Re: Cant for the life of me fix paging.

Posted: Tue Apr 02, 2024 2:12 pm
by nullplan
Octocontrabass wrote:
maxtyson123 wrote:

Code: Select all

(uint64_t*)&page
This smells like undefined behavior...
It is according to the strict aliasing rule. In C11 (that is, n1570.pdf), that is defined in §6.5P7 (to make it short, it is undefined behavior to be accessing a pte_t as a uint64_t). I especially don't get the intent in this case. I mean you already have your nice bitfield and then aren't going to use it? Why? In my OS, I don't use bitfields, and as a rule avoid them wherever possible. And for paging, do note that each page table entry is literally just the physical address of the next layer or the actual page, with some flag bits ORed in.

Anyway, according to the AMD manuals, in a 2MB page translation, the reserved bits are bits 7 and 8 in the PML5E and PML4E, nothing in the PDPE, and bits 13-20 in the PDE. The bits you are clearing are part of the physical address, and there is nothing reserved here. That is, the manual doesn't say what happens when you set unimplemented bits there, maybe the processor treats them as reserved bits, too.

Re: Cant for the life of me fix paging.

Posted: Tue Apr 02, 2024 2:57 pm
by Octocontrabass
nullplan wrote:That is, the manual doesn't say what happens when you set unimplemented bits there, maybe the processor treats them as reserved bits, too.
AMD's manuals don't say, but Intel's manuals are very clear: those bits are reserved and must not be set.
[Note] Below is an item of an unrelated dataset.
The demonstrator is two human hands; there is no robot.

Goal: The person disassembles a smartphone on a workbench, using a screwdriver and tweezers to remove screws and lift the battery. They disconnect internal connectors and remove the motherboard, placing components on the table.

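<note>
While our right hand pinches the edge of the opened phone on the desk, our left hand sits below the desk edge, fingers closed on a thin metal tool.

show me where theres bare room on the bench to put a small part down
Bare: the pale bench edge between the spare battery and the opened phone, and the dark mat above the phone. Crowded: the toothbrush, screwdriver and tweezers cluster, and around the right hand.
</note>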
In this case, we know the addresses won't have any reserved bits set unless they're completely wrong, so there's no need to worry about figuring out how many bits are reserved and masking them out.

Re: Cant for the life of me fix paging.

Posted: Tue Apr 02, 2024 3:05 pm
by nullplan
Octocontrabass wrote:AMD's manuals don't say, but Intel's manuals are very clear: those bits are reserved and must not be set.
That part is in the AMD manuals too. It just doesn't say what happens if you set them anyway.